Exercise: Without including any pictures, write out the listing below exactly.

Input data:
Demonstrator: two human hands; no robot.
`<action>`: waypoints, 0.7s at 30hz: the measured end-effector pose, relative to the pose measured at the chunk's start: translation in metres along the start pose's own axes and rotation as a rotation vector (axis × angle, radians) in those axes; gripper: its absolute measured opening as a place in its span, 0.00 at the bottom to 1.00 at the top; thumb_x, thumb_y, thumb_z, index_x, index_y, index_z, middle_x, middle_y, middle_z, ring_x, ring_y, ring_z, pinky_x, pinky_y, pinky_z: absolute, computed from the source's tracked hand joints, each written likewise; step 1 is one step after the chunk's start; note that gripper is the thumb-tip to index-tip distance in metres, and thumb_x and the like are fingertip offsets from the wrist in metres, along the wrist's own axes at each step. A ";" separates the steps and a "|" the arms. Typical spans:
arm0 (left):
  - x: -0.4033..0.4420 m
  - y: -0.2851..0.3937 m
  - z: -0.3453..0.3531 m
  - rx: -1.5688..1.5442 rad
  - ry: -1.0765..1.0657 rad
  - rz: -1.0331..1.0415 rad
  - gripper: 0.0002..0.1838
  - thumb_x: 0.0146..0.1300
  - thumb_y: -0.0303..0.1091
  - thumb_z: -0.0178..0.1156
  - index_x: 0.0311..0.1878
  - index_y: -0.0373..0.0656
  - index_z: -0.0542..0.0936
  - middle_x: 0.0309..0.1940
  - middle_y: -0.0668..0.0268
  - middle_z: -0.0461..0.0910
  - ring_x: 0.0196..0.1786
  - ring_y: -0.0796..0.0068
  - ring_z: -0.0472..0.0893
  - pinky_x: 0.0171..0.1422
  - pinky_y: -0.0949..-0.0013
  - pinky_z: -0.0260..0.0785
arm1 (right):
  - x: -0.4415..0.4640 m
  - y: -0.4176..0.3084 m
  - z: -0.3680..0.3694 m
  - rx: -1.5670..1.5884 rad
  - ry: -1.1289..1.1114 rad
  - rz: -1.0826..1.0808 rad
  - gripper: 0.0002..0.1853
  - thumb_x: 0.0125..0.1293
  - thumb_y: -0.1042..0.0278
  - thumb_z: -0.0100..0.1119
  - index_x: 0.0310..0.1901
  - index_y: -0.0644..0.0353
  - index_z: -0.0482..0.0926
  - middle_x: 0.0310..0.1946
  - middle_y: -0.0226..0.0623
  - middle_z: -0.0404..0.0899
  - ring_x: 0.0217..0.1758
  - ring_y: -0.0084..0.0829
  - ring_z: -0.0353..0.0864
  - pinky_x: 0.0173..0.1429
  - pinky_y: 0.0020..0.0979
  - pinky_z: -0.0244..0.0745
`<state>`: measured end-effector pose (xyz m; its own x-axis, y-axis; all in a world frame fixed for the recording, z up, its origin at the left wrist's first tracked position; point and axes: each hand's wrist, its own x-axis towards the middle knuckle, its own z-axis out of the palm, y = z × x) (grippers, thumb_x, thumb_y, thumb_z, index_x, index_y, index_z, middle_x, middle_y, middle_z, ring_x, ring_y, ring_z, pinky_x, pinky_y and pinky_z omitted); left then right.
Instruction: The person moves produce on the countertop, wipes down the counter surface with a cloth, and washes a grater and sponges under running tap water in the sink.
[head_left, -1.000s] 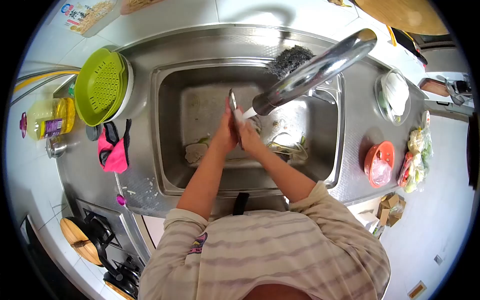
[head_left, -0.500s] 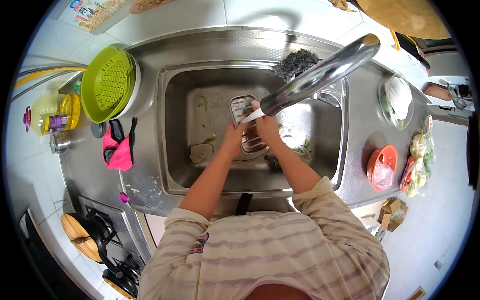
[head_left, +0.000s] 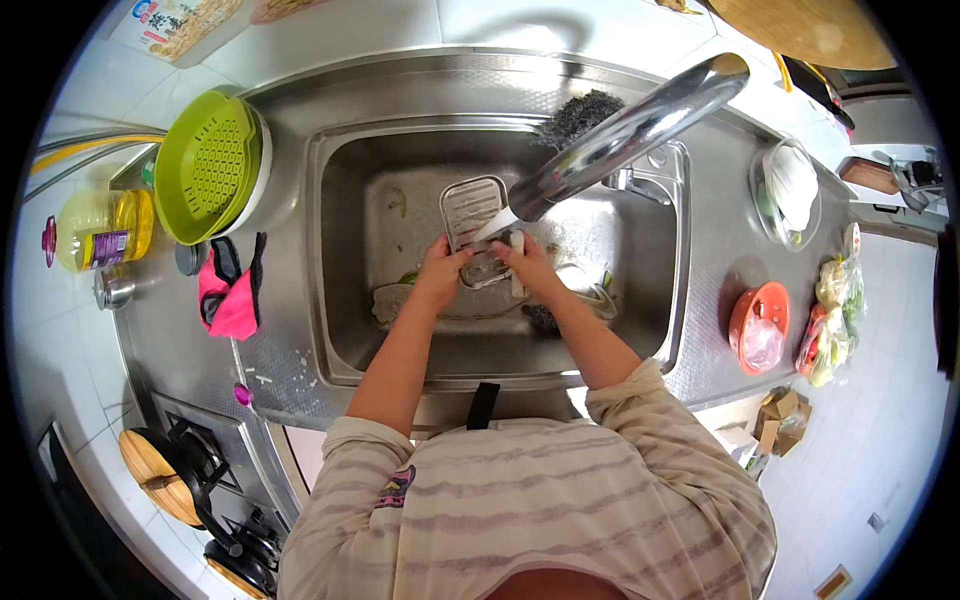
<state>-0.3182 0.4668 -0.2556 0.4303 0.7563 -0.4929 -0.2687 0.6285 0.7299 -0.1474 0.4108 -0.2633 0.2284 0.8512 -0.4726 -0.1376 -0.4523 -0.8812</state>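
A rectangular metal tray with raised ridges (head_left: 473,202) is held tilted over the sink, under water running from the faucet (head_left: 640,135). My left hand (head_left: 440,271) is closed on its lower left edge, thumb on the inside. My right hand (head_left: 530,268) is closed at its lower right side around a small white piece (head_left: 517,264), perhaps a sponge or cloth, which lies against the tray's edge. Below the hands, the steel sink (head_left: 365,340) holds a pale flat scrap (head_left: 389,302), bits of green peel and a dark scrubber (head_left: 541,318).
Green colanders (head_left: 205,165), an oil bottle (head_left: 105,228) and a pink cloth item (head_left: 232,300) stand on the left counter. Dark steel wool (head_left: 580,118) sits behind the sink. At right are a glass bowl (head_left: 770,205), an orange basket (head_left: 740,330) and bagged vegetables (head_left: 832,320).
The tray has shifted left and tilted. My right hand has drawn back from its middle to the lower right edge, and the white piece now shows. Water still runs onto it.
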 end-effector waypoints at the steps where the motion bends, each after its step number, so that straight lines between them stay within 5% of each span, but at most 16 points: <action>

Written solution:
Demonstrator: two human hands; no robot.
`<action>`: waypoints, 0.7s at 30hz: the measured end-effector pose, relative to the pose measured at the chunk's start: translation in metres along the start pose's own axes and rotation as a rotation vector (axis × angle, radians) in those axes; gripper: its absolute measured opening as a place in its span, 0.00 at the bottom to 1.00 at the top; thumb_x, thumb_y, thumb_z, index_x, index_y, index_z, middle_x, middle_y, middle_z, ring_x, ring_y, ring_z, pinky_x, pinky_y, pinky_z: absolute, computed from the source's tracked hand joints, each written likewise; step 1 is one step after the chunk's start; note that gripper is the thumb-tip to index-tip distance in metres, and thumb_x and the like are fingertip offsets from the wrist in metres, along the wrist's own axes at each step. A ";" separates the steps and a "|" the arms. Typical spans:
arm0 (left):
  - x: -0.4033..0.4420 m
  - y: -0.2851..0.3937 m
  - z: -0.3453..0.3531 m
  - rx: -1.5688..1.5442 rad
  - ry: -1.0765..1.0657 rad
  - rz: -1.0331..1.0415 rad
  - gripper: 0.0002..0.1838
  - thumb_x: 0.0146..0.1300
  - thumb_y: -0.0303..0.1091
  - thumb_z: -0.0178..0.1156
  - index_x: 0.0311..0.1878
  - index_y: -0.0373..0.0656
  - index_z: -0.0542..0.0936
  - middle_x: 0.0309..0.1940
  - middle_y: -0.0668..0.0268
  - middle_z: -0.0461..0.0910
  - ring_x: 0.0196..0.1786
  - ring_y: -0.0796..0.0068
  - ring_z: -0.0472..0.0893
  - pinky_x: 0.0171..0.1422
  - pinky_y: -0.0949..-0.0013
  - pinky_z: -0.0260..0.0785
arm1 (right):
  - x: -0.4415..0.4640 m
  - y: -0.4176..0.3084 m
  - z: -0.3680..0.3694 m
  - rx: -1.5670..1.5884 rad
  - ry: -1.1289..1.1114 rad
  - rz: -1.0826..1.0808 rad
  - gripper: 0.0002..0.1853
  - thumb_x: 0.0125..0.1293
  - thumb_y: -0.1042..0.0278
  - thumb_z: -0.0100..0.1119
  - index_x: 0.0310..0.1901
  - index_y: -0.0644..0.0353
  - index_z: -0.0482..0.0926
  - middle_x: 0.0310..0.1946
  - middle_y: -0.0226..0.0623
  - middle_z: -0.0404..0.0899
  - ring_x: 0.0217..0.1758
  - ring_y: -0.0084..0.0829
  - ring_z: -0.0353..0.0864
  - pinky_x: 0.0173..0.1429
  - pinky_y: 0.0020..0.0979
  - pinky_z: -0.0244..0.0745
`<state>`: measured end-effector pose (xyz m; its own x-axis, y-axis; all in a world frame fixed for the recording, z up, its origin at the left wrist's first tracked position; point and axes: each hand's wrist, its own x-axis towards the middle knuckle, its own z-axis out of the palm, y = z × x) (grippers, thumb_x, thumb_y, thumb_z, index_x, index_y, index_z, middle_x, middle_y, middle_z, ring_x, ring_y, ring_z, pinky_x, pinky_y and pinky_z omitted); left then right.
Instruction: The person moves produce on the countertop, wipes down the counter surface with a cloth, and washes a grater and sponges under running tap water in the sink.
[head_left, -1.000s] 
[head_left, -0.500s] 
[head_left, +0.000s] 
<state>-0.3182 0.4668 -0.2556 0.4303 0.7563 -0.4929 -0.2687 0.6285 0.7299 -0.1474 0.4108 -0.2633 0.2284 0.8512 -0.4726 -0.1376 -0.4523 -0.8812</state>
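A rectangular metal tray with raised ridges (head_left: 473,202) is held tilted over the sink, under water running from the faucet (head_left: 640,135). My left hand (head_left: 440,271) is closed on its lower left edge, thumb on the inside. My right hand (head_left: 530,268) is closed at its lower right side around a small white piece (head_left: 517,264), perhaps a sponge or cloth, which lies against the tray's edge. Below the hands, the steel sink (head_left: 365,340) holds a pale flat scrap (head_left: 389,302), bits of green peel and a dark scrubber (head_left: 541,318).
Green colanders (head_left: 205,165), an oil bottle (head_left: 105,228) and a pink cloth item (head_left: 232,300) stand on the left counter. Dark steel wool (head_left: 580,118) sits behind the sink. At right are a glass bowl (head_left: 770,205), an orange basket (head_left: 740,330) and bagged vegetables (head_left: 832,320).
The tray has shifted left and tilted. My right hand has drawn back from its middle to the lower right edge, and the white piece now shows. Water still runs onto it.
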 end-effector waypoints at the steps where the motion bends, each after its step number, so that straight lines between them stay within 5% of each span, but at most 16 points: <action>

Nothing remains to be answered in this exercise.